EdgeNGramTokenizer Class

Tokenizes the input from an edge into n-grams of the given size(s). This tokenizer is implemented using Apache Lucene.

All required parameters must be populated in order to send to Azure.

Inheritance
azure.search.documents.indexes._generated.models._models_py3.LexicalTokenizer
EdgeNGramTokenizer

Constructor

EdgeNGramTokenizer(*, name: str, min_gram: Optional[int] = 1, max_gram: Optional[int] = 2, token_chars: Optional[List[Union[str, azure.search.documents.indexes._generated.models._search_client_enums.TokenCharacterKind]]] = None, **kwargs)

Parameters

odata_type
str
Required

Required.
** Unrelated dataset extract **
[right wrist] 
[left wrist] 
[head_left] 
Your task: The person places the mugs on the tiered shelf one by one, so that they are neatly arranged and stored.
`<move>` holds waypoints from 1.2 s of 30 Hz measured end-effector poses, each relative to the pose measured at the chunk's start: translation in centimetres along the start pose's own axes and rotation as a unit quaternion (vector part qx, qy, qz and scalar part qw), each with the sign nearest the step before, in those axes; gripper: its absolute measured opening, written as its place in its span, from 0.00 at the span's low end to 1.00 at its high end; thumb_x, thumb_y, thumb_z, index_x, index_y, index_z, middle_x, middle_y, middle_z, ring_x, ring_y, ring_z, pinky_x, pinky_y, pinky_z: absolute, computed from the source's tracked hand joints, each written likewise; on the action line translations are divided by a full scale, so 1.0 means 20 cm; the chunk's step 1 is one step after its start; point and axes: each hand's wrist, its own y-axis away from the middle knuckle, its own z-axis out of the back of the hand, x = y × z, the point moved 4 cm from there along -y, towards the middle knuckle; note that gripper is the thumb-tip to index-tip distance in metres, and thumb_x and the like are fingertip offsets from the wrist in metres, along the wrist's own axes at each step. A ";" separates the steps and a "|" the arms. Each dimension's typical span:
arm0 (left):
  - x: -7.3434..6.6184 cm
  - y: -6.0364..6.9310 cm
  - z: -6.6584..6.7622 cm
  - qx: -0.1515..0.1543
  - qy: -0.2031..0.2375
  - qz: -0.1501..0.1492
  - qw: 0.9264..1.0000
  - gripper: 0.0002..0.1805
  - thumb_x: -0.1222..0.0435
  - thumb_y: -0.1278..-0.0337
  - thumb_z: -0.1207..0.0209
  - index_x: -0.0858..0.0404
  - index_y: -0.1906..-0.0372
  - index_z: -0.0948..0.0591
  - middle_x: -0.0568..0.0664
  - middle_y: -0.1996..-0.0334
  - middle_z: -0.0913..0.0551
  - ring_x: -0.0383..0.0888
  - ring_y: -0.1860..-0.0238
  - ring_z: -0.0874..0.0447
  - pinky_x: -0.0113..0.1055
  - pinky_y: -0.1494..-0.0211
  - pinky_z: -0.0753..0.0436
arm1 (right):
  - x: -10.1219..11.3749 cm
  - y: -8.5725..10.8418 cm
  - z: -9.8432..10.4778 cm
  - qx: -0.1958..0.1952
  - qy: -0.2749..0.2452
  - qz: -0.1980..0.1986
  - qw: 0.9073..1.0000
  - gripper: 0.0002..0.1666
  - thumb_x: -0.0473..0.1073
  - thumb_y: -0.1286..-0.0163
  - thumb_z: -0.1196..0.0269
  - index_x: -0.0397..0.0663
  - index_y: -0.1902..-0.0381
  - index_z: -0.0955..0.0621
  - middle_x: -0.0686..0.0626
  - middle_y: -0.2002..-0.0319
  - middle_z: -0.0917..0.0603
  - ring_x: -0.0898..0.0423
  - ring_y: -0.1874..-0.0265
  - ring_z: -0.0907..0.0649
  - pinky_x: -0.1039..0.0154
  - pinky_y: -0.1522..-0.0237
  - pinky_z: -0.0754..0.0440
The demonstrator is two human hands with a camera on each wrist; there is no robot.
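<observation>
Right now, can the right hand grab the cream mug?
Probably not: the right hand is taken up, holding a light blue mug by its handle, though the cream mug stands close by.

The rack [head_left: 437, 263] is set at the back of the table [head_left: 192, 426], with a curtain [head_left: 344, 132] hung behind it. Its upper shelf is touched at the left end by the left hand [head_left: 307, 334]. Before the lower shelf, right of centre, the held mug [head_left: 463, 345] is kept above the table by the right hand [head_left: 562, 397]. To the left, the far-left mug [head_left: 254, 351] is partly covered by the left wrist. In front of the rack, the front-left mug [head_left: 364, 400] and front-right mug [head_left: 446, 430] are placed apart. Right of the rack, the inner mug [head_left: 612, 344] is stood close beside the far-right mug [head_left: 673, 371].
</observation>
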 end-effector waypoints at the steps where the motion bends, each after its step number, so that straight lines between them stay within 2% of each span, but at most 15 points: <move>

Identifies the concrete type of the tokenizer.Constant filled by server.

name
str
Required

Required. The name of the tokenizer. It must only contain letters, digits, spaces, dashes or underscores, can only start and end with alphanumeric characters, and is limited to 128 characters.

min_gram
int
Required

The minimum n-gram length. Default is 1. Maximum is 300. Must be less than the value of maxGram.

max_gram
int
Required

The maximum n-gram length. Default is 2. Maximum is 300.

token_chars
list[str or TokenCharacterKind]
Required

Character classes to keep in the tokens.